▶ What you are asked to do: Produce a verbatim transcription of all records.

Records drawn from a dataset
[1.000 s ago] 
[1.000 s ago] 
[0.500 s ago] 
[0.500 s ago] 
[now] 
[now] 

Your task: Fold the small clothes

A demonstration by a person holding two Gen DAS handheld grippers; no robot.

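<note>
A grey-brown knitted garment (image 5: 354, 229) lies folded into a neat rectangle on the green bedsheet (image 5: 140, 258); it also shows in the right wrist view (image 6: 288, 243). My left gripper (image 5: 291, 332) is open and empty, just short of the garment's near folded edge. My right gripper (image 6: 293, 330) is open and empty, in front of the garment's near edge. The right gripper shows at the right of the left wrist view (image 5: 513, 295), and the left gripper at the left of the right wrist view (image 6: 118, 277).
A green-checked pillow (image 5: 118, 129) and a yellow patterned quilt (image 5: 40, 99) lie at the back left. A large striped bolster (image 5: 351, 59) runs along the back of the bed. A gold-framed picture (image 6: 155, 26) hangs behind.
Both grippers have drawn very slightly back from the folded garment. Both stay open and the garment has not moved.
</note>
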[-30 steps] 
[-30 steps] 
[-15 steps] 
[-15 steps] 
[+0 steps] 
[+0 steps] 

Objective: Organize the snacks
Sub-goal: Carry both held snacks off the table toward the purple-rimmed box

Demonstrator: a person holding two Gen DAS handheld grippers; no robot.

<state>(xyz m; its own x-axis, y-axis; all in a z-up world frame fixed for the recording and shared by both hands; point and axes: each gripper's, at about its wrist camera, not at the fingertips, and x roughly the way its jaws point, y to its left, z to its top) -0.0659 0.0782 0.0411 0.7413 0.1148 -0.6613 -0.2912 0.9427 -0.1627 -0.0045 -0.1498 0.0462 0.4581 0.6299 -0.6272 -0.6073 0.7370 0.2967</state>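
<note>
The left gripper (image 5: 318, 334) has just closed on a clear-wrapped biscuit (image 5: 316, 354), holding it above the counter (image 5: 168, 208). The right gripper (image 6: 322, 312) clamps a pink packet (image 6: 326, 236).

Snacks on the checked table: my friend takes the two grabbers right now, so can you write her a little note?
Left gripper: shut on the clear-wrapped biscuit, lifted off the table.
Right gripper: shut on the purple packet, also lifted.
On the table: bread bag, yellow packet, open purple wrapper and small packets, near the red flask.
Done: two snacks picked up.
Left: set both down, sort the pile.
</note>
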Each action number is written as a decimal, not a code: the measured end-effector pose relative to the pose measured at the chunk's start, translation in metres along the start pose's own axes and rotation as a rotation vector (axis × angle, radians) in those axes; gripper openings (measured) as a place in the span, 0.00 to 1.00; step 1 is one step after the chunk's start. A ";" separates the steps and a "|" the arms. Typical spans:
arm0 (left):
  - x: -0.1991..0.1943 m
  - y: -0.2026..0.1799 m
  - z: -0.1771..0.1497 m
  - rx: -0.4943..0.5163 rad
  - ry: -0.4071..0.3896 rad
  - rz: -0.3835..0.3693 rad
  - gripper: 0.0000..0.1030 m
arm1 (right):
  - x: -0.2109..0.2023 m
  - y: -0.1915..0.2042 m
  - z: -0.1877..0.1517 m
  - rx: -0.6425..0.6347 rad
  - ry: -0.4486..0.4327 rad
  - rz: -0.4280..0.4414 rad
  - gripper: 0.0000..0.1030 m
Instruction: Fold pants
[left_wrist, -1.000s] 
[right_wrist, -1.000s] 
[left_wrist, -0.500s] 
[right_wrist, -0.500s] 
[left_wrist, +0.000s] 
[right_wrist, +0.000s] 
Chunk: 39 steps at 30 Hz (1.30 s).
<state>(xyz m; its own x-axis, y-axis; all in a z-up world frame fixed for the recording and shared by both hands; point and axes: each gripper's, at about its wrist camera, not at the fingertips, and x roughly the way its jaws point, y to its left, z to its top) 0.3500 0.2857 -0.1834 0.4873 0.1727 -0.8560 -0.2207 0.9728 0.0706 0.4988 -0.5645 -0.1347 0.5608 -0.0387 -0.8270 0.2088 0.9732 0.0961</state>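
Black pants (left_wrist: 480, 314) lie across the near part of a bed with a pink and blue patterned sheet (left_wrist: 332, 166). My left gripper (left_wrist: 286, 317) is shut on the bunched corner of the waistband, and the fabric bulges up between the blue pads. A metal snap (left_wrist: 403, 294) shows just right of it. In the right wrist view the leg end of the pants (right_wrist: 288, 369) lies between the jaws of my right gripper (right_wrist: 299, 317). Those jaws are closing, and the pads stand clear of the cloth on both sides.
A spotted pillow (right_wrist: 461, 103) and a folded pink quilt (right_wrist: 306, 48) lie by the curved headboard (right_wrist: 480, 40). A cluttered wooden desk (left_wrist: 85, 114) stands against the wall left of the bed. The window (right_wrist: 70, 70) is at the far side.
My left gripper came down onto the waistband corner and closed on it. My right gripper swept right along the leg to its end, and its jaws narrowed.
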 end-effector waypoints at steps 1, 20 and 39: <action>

▶ Expected answer:
[1.000 s ago] 
[1.000 s ago] 
[0.500 s ago] 
[0.500 s ago] 
[now] 
[now] 

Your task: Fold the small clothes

A demonstration by a person holding two Gen DAS handheld grippers; no robot.

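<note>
A grey-brown knitted garment (image 5: 354, 229) lies folded into a neat rectangle on the green bedsheet (image 5: 140, 258); it also shows in the right wrist view (image 6: 288, 243). My left gripper (image 5: 291, 332) is open and empty, just short of the garment's near folded edge. My right gripper (image 6: 293, 330) is open and empty, in front of the garment's near edge. The right gripper shows at the right of the left wrist view (image 5: 513, 295), and the left gripper at the left of the right wrist view (image 6: 118, 277).
A green-checked pillow (image 5: 118, 129) and a yellow patterned quilt (image 5: 40, 99) lie at the back left. A large striped bolster (image 5: 351, 59) runs along the back of the bed. A gold-framed picture (image 6: 155, 26) hangs behind.
Both grippers have drawn very slightly back from the folded garment. Both stay open and the garment has not moved.
</note>
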[-30 steps] 
[-30 steps] 
[-15 steps] 
[-15 steps] 
[+0 steps] 
[+0 steps] 

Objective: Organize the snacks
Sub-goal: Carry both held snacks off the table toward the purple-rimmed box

Demonstrator: a person holding two Gen DAS handheld grippers; no robot.

<state>(xyz m; its own x-axis, y-axis; all in a z-up world frame fixed for the recording and shared by both hands; point and axes: each gripper's, at about its wrist camera, not at the fingertips, and x roughly the way its jaws point, y to its left, z to its top) -0.0659 0.0782 0.0411 0.7413 0.1148 -0.6613 -0.2912 0.9427 -0.1627 -0.0045 -0.1498 0.0462 0.4581 0.6299 -0.6272 -0.6073 0.7370 0.2967</state>
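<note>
The left gripper (image 5: 318, 334) has just closed on a clear-wrapped biscuit (image 5: 316, 354), holding it above the counter (image 5: 168, 208). The right gripper (image 6: 322, 312) clamps a pink packet (image 6: 326, 236).

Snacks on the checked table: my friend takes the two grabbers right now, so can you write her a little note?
Left gripper: shut on the clear-wrapped biscuit, lifted off the table.
Right gripper: shut on the purple packet, also lifted.
On the table: bread bag, yellow packet, open purple wrapper and small packets, near the red flask.
Done: two snacks picked up.
Left: set both down, sort the pile.
</note>
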Each action number is written as a decimal, not a code: the measured end-effector pose relative to the pose measured at the chunk's start, translation in metres along the start pose's own axes and rotation as a rotation vector (axis × angle, radians) in those axes; gripper openings (measured) as a place in the span, 0.00 to 1.00; step 1 is one step after the chunk's start. A ";" separates the steps and a "|" the arms. Typical spans:
arm0 (left):
  - x: -0.1991..0.1943 m
  - y: -0.2026..0.1799 m
  - z: -0.1771..0.1497 m
  - rx: -0.4943..0.5163 rad
  - ry: -0.4071..0.3896 rad
  - rz: -0.3835..0.3693 rad
  - gripper: 0.0000..0.1030 m
arm1 (right):
  - x: -0.2109..0.2023 m
  - y: -0.1915..0.2042 m
  - z: -0.1877..0.1517 m
  - rx: -0.6425..0.6347 rad
  - ry: -0.4486..0.4327 rad
  - rz: -0.4280..0.4414 rad
  - gripper: 0.0000..0.1030 m
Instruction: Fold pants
[left_wrist, -1.000s] 
[right_wrist, -1.000s] 
[left_wrist, -0.500s] 
[right_wrist, -0.500s] 
[left_wrist, +0.000s] 
[right_wrist, +0.000s] 
Chunk: 39 steps at 30 Hz (1.30 s).
<state>(xyz m; its own x-axis, y-axis; all in a z-up world frame fixed for the recording and shared by both hands; point and axes: each gripper's, at about its wrist camera, not at the fingertips, and x roughly the way its jaws point, y to its left, z to its top) 0.3500 0.2857 -0.1834 0.4873 0.1727 -0.8560 -0.2207 0.9728 0.0706 0.4988 -0.5645 -0.1347 0.5608 -0.0387 -0.8270 0.2088 0.9732 0.0961</state>
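Black pants (left_wrist: 480, 314) lie across the near part of a bed with a pink and blue patterned sheet (left_wrist: 332, 166). My left gripper (left_wrist: 286, 317) is shut on the bunched corner of the waistband, and the fabric bulges up between the blue pads. A metal snap (left_wrist: 403, 294) shows just right of it. In the right wrist view the leg end of the pants (right_wrist: 288, 369) lies between the jaws of my right gripper (right_wrist: 299, 317). Those jaws are closing, and the pads stand clear of the cloth on both sides.
A spotted pillow (right_wrist: 461, 103) and a folded pink quilt (right_wrist: 306, 48) lie by the curved headboard (right_wrist: 480, 40). A cluttered wooden desk (left_wrist: 85, 114) stands against the wall left of the bed. The window (right_wrist: 70, 70) is at the far side.
My left gripper came down onto the waistband corner and closed on it. My right gripper swept right along the leg to its end, and its jaws narrowed.
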 end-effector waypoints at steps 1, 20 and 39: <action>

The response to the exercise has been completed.